Amargo y habitual despertar para eurofans patrios
Edurne vio amanecer en Viena ayer con la seguridad del trabajo bien hecho y la tranquilidad que en Europa la vida (musical) sigue igual. Los bloques se siguen votando entre sí y no hay manera de traerse el festival a casa, gracias a Dios, sólo nos faltaba ese gasto y otra campaña del “café con leche en la plaza Mayor”. Lo mejor, creemos, es hacer como los de Chipre, que en un alarde de austeridad llevaron sólo a un señor, John Karayiannis, con el traje de los domingos, cantó One thing should have done, y se fue detrás de Edurne: mínima inversión y positivo saldo en la cuenta de resultados. Por lo demás Viena ha sido un escenario más pobre, por llamarlo de alguna manera, que el del año anterior en Copenhague. Y es que el escenario a la italiana limita efectismos (sólo permitidos a Calixto Bieito, pero no era el caso). Ese gran ojo a lo Gran Hermano al fondo de la escena dejaba paso, incansablemente, a planos cenitales allí donde el efecto Busby Berkeley era apropiado para alguna locura, como en la canción inglesa, cursi repollo fosforito donde los haya, o en el tema de Letonia con el bordado mágico en contraste a una estética Juego de tronos y el modelo sirena de la cantante, Aminata, que entonó Love injected sin menear una pestaña de apretada que iba.

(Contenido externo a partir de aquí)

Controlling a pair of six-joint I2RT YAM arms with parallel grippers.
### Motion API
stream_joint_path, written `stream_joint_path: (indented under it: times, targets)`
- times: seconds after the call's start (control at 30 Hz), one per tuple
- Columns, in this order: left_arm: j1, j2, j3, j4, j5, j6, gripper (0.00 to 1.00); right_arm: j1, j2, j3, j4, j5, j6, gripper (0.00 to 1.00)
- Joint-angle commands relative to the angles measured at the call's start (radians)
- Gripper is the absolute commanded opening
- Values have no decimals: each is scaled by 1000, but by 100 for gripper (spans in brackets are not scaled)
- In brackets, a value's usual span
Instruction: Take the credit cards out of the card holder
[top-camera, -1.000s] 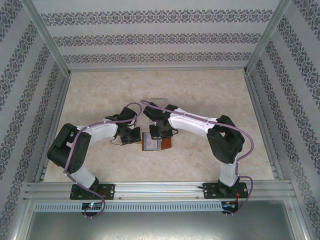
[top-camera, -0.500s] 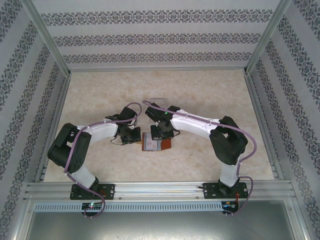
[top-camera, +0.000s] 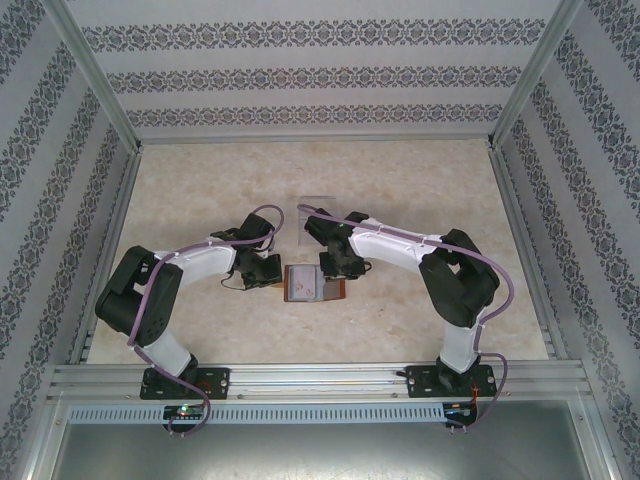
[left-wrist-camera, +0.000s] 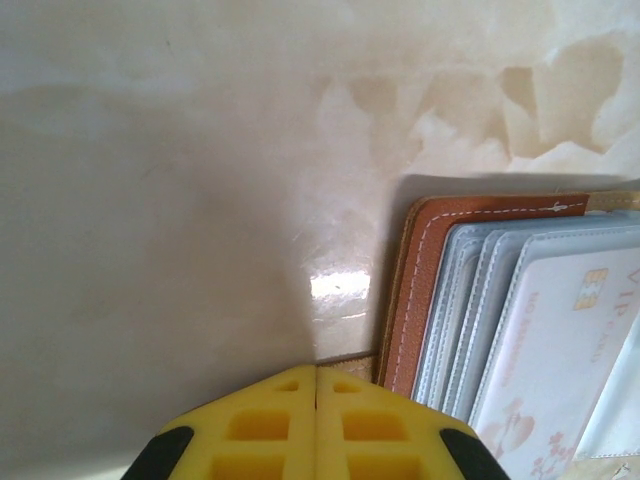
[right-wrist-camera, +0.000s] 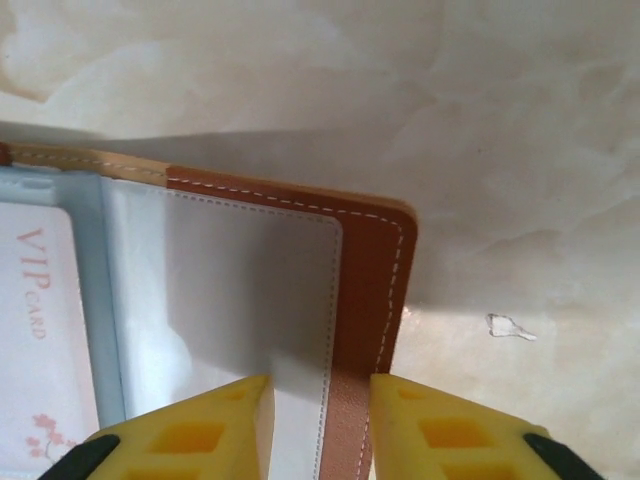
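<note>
The card holder (top-camera: 313, 285), reddish-brown leather with a pale grey-blue inside, lies open on the table between the two arms. Credit cards (left-wrist-camera: 560, 345) sit in its clear sleeves, and a whitish one marked VIP (right-wrist-camera: 38, 330) lies face up. My left gripper (top-camera: 270, 272) is shut, its yellow tips (left-wrist-camera: 316, 372) pressed together just left of the holder's stitched edge (left-wrist-camera: 418, 290). My right gripper (right-wrist-camera: 318, 400) stands open over the holder's right flap (right-wrist-camera: 250, 290). The flap's brown edge and strap lie between its fingers (right-wrist-camera: 400, 410).
A clear plastic tray (top-camera: 318, 200) lies on the table just behind the grippers. A tiny clear speck (right-wrist-camera: 505, 327) sits on the marbled tabletop right of the holder. Patterned walls and metal rails (top-camera: 105, 250) enclose the table on three sides.
My right gripper has opened and its arm has shifted slightly to the right over the holder's right flap. The left gripper and the card holder have stayed where they were.
</note>
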Motion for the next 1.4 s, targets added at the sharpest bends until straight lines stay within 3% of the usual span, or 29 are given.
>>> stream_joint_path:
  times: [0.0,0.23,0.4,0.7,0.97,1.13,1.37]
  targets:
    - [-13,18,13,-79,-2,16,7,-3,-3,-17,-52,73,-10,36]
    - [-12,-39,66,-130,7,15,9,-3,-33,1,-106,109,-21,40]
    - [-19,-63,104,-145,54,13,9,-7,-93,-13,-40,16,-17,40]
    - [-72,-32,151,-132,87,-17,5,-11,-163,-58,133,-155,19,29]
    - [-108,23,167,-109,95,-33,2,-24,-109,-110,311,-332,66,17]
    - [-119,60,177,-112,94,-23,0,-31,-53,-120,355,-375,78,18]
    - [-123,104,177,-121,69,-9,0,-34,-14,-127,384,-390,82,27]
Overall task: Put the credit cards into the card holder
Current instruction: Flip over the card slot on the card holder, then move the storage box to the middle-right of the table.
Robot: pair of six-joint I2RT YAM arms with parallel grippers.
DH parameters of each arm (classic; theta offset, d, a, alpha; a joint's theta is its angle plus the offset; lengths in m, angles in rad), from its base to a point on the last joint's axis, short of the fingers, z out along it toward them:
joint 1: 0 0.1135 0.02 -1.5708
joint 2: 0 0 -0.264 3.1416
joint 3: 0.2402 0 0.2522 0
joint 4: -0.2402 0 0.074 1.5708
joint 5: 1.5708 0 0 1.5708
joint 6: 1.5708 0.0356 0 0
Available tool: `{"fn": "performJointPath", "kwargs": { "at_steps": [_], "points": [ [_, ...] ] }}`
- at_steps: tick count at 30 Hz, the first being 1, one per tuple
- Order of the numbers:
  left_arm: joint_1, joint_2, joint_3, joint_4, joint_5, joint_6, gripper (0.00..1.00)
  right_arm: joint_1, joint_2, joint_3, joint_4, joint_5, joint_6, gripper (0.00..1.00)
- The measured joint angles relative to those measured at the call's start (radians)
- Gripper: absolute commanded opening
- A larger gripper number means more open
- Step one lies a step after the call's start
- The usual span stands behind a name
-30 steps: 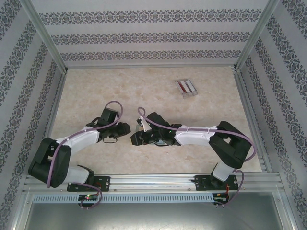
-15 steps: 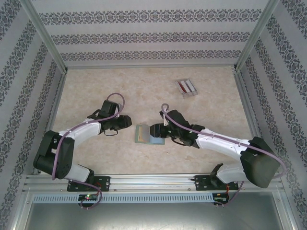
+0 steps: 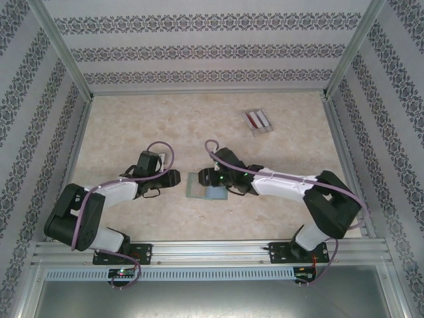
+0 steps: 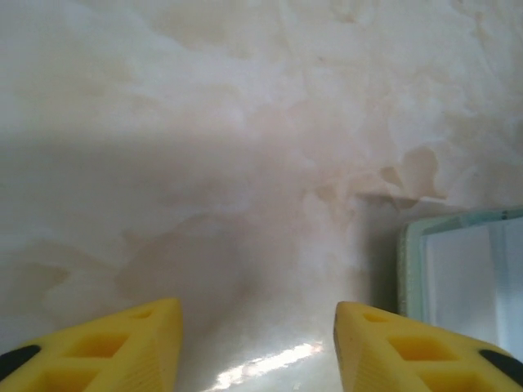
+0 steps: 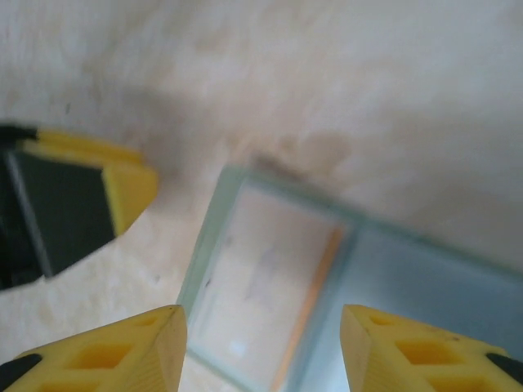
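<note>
The card holder (image 3: 204, 187) lies opened flat on the table between the two arms, grey-blue with a pale window panel (image 5: 265, 269) and an orange strip. My left gripper (image 3: 174, 177) stands open just left of it, nothing between its yellow fingers (image 4: 257, 327); the holder's edge (image 4: 458, 278) shows at the right. Low over the holder's right half hangs my right gripper (image 3: 213, 179), open and empty (image 5: 261, 327). The left gripper's fingertip (image 5: 122, 184) shows beside the holder. Red and white credit cards (image 3: 257, 119) lie in a clear tray at the back right.
The clear plastic tray (image 3: 267, 130) sits far from both arms at the back right. Patterned walls with metal posts enclose the marbled tabletop (image 3: 146, 126). The arms' mounting rail (image 3: 212, 250) runs along the near edge.
A second ago both grippers were close together over the holder. They drew apart and left it lying open; the right gripper has since swung back over it.
</note>
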Motion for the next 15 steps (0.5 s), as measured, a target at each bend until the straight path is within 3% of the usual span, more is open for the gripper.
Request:
{"fn": "performJointPath", "kwargs": {
  "at_steps": [9,15],
  "points": [
    [0.0,-0.064,0.0,-0.003,-0.103,0.054,0.6,-0.406,-0.076,0.209,-0.159,0.109,-0.354,0.61],
    [0.0,-0.064,0.0,-0.008,-0.118,0.078,0.6,-0.62,0.142,0.457,-0.261,0.032,-0.465,0.61]
  ]
}}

Para no ser infiel a los eurofans, hubo rubias con ventilador, baladas blandas y fondos de armario que se parecían a tantos otros, incluido el tema sueco vencedor, que es casi un calco de Lovers in the sun, de David Guetta. Mensaje social (Rumanía, Georgia), y hasta una reproducción a escala adolescente de los Tres Tenores pasados por el colador de Il Divo: Il Volo con sus pelillos en la barba y todo, pero bue-
nas voces. Y de Edurne, qué decir; estuvo espléndida y bellísima. Sólo tendrá que preguntar por qué censuraron el primer plano del tema, donde aparece en el suelo con el bailarín, torso desnudo, sobre el regazo y que, con manto por la cabeza, era un remedo de La Pietá. Lo vimos en el último ensayo, pero desapareció de la realización final, un trabajo rutinario en el que sólo se dedicaron a cuadrar los dibujos animados del sueco vencedor. Allí lo hicieron bien. Pero no se puede pedir nada más a un panorama tan ecléctico donde lo más femenino era un hombre con barba que voló sobre los espectadores. Y no era Santa Claus, porque dijo llamarse Conchita, pero tampoco era su nombre porque sus amigos le llaman Thomas.